▶ WORK ORDER
Below are records that hold pictures; write out only the lines from their start through the line with "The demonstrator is", exactly, and drop the pictures.

▶ INPUT FOR THIS TASK
▼

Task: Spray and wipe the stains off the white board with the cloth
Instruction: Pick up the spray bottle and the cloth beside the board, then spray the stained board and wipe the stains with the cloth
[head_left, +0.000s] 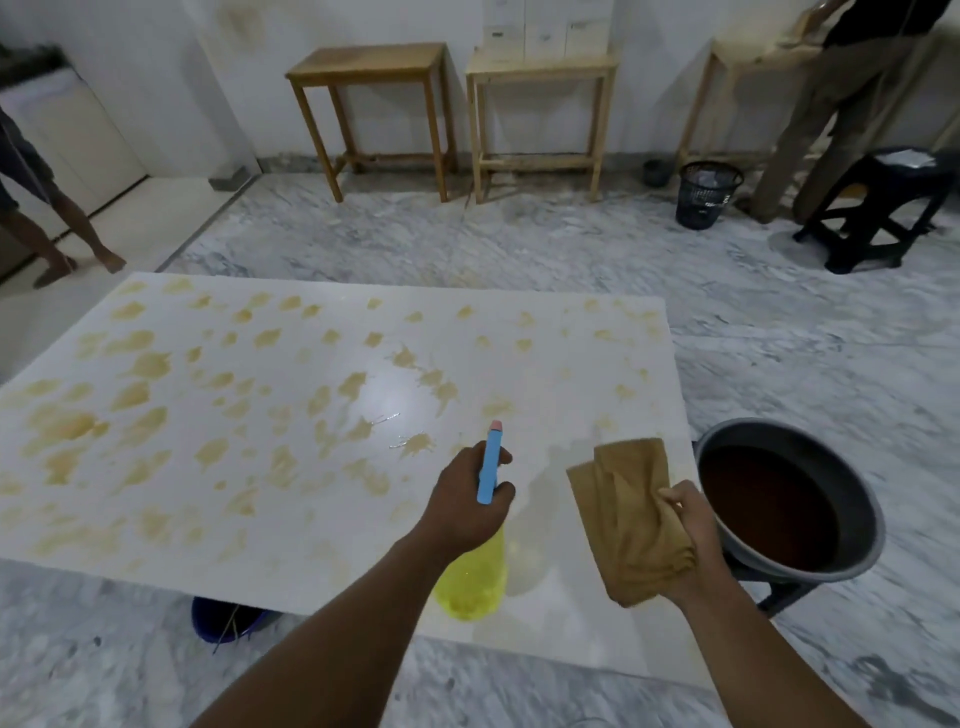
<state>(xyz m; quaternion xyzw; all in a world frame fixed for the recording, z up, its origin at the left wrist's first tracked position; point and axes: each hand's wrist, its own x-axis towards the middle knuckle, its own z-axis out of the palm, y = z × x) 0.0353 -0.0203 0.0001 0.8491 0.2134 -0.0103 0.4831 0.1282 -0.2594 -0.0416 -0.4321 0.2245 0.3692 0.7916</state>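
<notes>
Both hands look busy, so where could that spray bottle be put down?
The near right corner of the white board, between the spray bottle and the basin, is clean and bare. Its left and far parts hold nothing either, but stains crowd them.

bottle neck – hid by L hand | tub half under board

The white board past the left hand has yellow-brown spots. Its bottle is yellow — blue on top.
</notes>
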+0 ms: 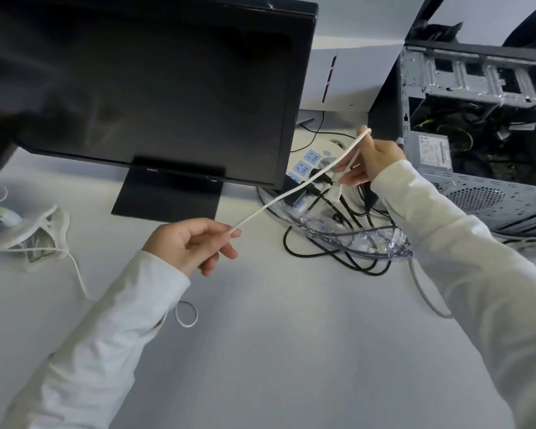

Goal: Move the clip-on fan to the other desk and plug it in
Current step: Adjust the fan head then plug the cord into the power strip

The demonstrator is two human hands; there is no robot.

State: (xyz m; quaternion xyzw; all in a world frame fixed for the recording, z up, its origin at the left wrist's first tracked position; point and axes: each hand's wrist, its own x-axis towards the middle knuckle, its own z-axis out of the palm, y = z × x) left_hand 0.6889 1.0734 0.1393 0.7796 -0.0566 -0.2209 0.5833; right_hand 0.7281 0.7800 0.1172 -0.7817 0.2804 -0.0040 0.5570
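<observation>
— One clip-on fan (28, 226), white: location?
— Far left of the pale surface (260, 351), lying at the frame edge, only partly in view. Clip end faces right.

— Cord?
— White cord (294, 190), thin. Leaves the fan, trails across the surface, loops once beside the left sleeve, then rises in a taut span between both hands.

— Left hand (189, 243)?
— Grip closed on the cord, pinched between thumb and forefinger, in front of the monitor stand.

— Right hand (372, 162)?
— Grip closed on the cord's far end, raised above the power strip (310, 164). The cord bends over the top of the fingers. Whether a plug sits in the palm, I cannot tell.

— Power strip?
— White, blue sockets, several black plugs seated.

— Surrounding items?
— Black HKC monitor (149, 88), screen dark, on its stand. Tangle of black cables (338, 243) with clear plastic wrap. Open computer case (477, 134), far right, side panel off.
</observation>
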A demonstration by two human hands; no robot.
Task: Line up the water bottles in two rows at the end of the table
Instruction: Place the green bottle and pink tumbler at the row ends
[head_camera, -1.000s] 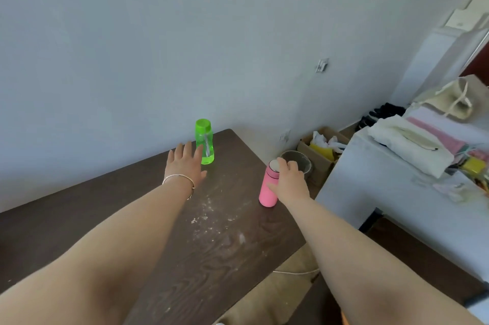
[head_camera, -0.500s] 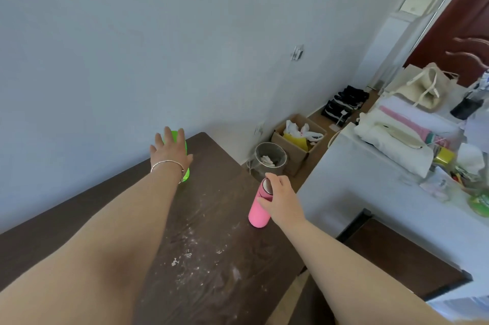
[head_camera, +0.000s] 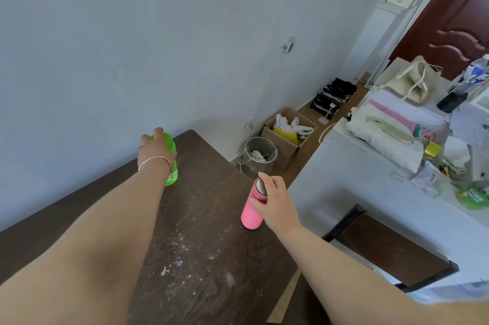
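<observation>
A green transparent bottle (head_camera: 172, 160) stands near the far end of the dark wooden table (head_camera: 201, 232), close to the wall. My left hand (head_camera: 154, 151), with a thin bracelet on the wrist, is wrapped around its upper part and hides most of it. A pink bottle (head_camera: 251, 212) stands upright near the table's right edge. My right hand (head_camera: 275, 199) grips it around the top, just below the cap.
White smudges mark the tabletop near me. Past the table's far end on the floor stand a clear bin (head_camera: 260, 156) and a cardboard box (head_camera: 288, 134). To the right is a white table (head_camera: 357, 179) piled with bags and clutter, with a dark stool (head_camera: 391, 248) beneath.
My left hand has closed around the green bottle, which it only neared before. My right hand's grip stays on the pink bottle. The view has swung right.
</observation>
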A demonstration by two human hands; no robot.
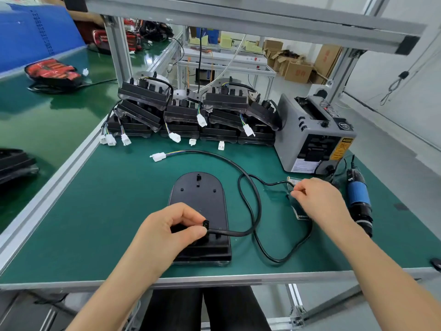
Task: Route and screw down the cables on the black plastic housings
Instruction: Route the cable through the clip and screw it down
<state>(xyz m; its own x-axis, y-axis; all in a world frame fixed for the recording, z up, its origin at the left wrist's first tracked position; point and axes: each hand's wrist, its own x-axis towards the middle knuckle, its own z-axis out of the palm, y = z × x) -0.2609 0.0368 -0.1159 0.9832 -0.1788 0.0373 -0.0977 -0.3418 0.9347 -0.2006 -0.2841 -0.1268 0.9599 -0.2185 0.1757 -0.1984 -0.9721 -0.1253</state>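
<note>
Left hand (167,232), forearm extended from the near edge, pinches the black cable (229,233) end onto the black housing (200,199), which lies flat mid-bench. Right hand (317,199) — fingers curled at a clear packet (301,215); grip cannot be told. Beyond — stacked housings (191,113).

Grey tape dispenser (312,130) right; cardboard boxes (298,70) far behind.
</note>
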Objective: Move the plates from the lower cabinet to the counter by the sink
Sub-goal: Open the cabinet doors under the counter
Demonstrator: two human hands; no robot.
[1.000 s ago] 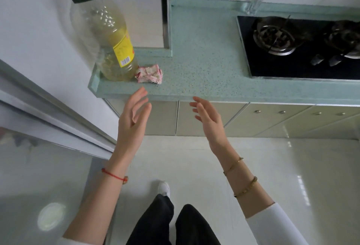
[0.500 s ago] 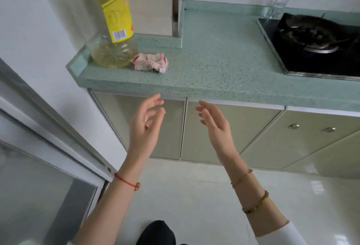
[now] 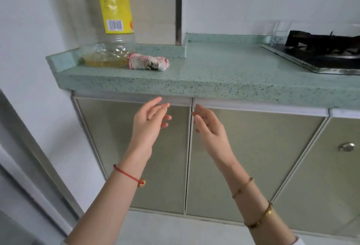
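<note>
"Reaching out like that, why were both hands empty?"

"The left hand [image 3: 149, 121] and right hand [image 3: 209, 125] were spread wide, holding nothing, near the top of two shut cabinet doors [image 3: 136, 147]. I think she meant to pull them open."

"Where were the plates?"

"Not showing. Maybe behind those doors. The counter [image 3: 214, 73] held only an oil bottle [image 3: 115, 20] and a rag [image 3: 148, 64] on the far left."
</note>
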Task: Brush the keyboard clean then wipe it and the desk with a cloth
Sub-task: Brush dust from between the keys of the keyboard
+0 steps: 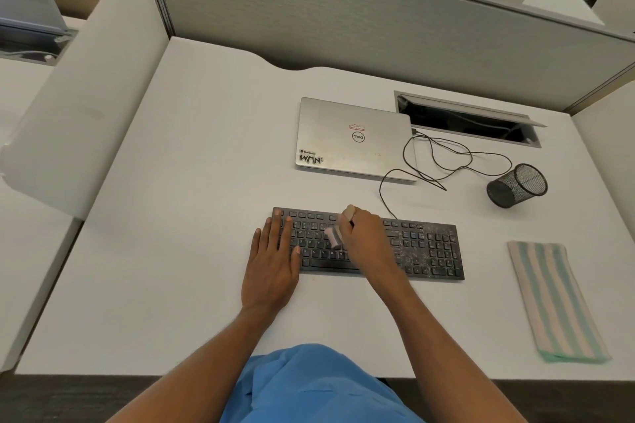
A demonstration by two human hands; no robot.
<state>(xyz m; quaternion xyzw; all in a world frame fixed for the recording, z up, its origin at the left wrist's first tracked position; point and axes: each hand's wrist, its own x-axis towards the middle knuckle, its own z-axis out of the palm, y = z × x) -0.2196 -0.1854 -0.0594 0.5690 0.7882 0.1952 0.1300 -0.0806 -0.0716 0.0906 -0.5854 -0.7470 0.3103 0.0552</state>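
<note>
White desk [171, 182] inside a grey cubicle carries a black keyboard [429, 251] in front of the person. Its long axis runs left to right, the right end slightly nearer. Pale specks cover its right part. The left hand [275, 261] lies flat, fingers straight, on the left keys. The right hand [364, 237] grips a small brush [335, 237], its blurred bristles down on the middle keys. A striped cloth [553, 299] lies apart, to the right.

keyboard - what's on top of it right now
The left hand lies flat on the left end of the keyboard. The right hand grips a brush over the middle keys. Pale specks dot the right side. Keys under both hands are hidden.
</note>
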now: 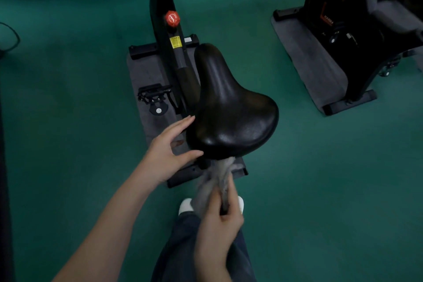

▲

▶ COMPLETED EXERCISE
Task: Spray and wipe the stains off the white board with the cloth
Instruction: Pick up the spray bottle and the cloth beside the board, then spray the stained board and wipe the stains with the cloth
[head_left, +0.000s] 
<state>(xyz m; quaternion xyzw; all in a world frame fixed for the recording, z up, its origin at the left wrist's first tracked position; point and axes: each hand's wrist, its own x-axis towards the middle knuckle, its own z-axis out of the palm, y = z × x) 0.0353 -0.0203 0.0001 0.8491 0.2134 -0.0103 0.4831 0.1282 -0.2594 -0.0416 -0.4321 0.2245 0.3692 0.7916</state>
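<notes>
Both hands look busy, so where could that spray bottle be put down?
The near right corner of the white board, between the spray bottle and the basin, is clean and bare. Its left and far parts hold nothing either, but stains crowd them.

bottle neck – hid by L hand | tub half under board

The white board past the left hand has yellow-brown spots. Its bottle is yellow — blue on top.
</notes>
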+0 ms: 

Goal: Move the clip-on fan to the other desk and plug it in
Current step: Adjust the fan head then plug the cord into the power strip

The demonstrator is two human hands; there is no robot.

The complete answer has now been given.